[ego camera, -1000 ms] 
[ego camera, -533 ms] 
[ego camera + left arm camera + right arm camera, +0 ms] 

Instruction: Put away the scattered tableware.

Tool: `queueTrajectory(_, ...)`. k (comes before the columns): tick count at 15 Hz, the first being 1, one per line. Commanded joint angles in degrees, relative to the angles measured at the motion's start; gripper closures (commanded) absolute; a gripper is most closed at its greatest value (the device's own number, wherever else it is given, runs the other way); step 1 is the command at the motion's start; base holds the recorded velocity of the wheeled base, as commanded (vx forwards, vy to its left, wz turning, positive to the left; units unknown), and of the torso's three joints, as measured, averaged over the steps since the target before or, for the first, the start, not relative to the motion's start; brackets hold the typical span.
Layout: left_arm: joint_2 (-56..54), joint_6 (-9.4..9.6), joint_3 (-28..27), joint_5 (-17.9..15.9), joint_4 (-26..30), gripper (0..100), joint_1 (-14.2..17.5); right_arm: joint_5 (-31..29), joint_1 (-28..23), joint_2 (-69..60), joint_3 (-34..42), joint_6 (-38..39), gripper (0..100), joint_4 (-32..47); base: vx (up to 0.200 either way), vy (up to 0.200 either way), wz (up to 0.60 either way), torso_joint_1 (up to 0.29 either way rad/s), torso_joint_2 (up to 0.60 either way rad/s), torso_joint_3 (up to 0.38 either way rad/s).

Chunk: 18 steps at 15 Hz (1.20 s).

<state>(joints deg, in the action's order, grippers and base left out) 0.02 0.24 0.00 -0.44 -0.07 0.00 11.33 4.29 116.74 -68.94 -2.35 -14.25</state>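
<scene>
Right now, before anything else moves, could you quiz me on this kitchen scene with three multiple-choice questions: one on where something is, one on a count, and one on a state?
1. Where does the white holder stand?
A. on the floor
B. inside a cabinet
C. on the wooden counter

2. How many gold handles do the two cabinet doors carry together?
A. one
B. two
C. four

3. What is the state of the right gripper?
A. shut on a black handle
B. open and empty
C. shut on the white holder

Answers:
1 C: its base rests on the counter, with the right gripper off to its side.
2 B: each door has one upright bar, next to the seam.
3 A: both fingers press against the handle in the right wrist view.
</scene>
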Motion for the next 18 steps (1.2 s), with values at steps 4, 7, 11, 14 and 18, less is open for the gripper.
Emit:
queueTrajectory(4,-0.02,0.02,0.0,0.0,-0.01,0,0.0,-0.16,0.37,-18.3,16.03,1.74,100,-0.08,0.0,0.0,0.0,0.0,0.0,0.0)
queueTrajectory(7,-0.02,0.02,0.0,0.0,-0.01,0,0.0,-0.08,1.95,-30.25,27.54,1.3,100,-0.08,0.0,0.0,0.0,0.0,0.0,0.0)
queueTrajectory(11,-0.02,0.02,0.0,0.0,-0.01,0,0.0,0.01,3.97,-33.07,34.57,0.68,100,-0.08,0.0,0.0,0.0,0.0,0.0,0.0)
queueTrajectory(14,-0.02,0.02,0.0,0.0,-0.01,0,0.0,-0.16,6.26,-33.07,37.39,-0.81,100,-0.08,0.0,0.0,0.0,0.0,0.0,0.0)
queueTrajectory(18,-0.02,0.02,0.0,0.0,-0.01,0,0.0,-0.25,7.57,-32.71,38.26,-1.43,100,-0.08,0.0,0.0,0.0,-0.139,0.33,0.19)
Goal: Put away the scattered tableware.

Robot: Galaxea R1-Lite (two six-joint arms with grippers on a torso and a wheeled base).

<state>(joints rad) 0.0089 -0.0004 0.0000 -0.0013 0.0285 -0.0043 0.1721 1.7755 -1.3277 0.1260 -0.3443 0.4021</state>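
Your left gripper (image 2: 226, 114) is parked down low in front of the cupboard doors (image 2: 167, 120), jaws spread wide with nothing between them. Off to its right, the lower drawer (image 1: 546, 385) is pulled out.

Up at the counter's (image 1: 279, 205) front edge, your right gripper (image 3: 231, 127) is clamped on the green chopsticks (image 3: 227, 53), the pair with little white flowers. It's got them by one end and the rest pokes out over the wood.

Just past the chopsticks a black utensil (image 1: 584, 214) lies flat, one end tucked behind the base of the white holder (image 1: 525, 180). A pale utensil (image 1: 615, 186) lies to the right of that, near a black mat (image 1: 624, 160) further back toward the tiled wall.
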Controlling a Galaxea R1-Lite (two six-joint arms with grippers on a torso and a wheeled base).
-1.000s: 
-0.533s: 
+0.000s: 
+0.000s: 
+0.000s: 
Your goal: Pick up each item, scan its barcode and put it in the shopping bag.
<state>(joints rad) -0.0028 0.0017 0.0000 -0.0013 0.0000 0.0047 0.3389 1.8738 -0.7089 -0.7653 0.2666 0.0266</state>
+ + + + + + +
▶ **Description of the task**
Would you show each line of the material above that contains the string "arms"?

▶ **Response for this exercise**
Robot: Galaxea R1-Lite (two six-joint arms with grippers on a torso and a wheeled base).
Controlling a Galaxea R1-Lite (two six-joint arms with grippers on a torso and a wheeled base).

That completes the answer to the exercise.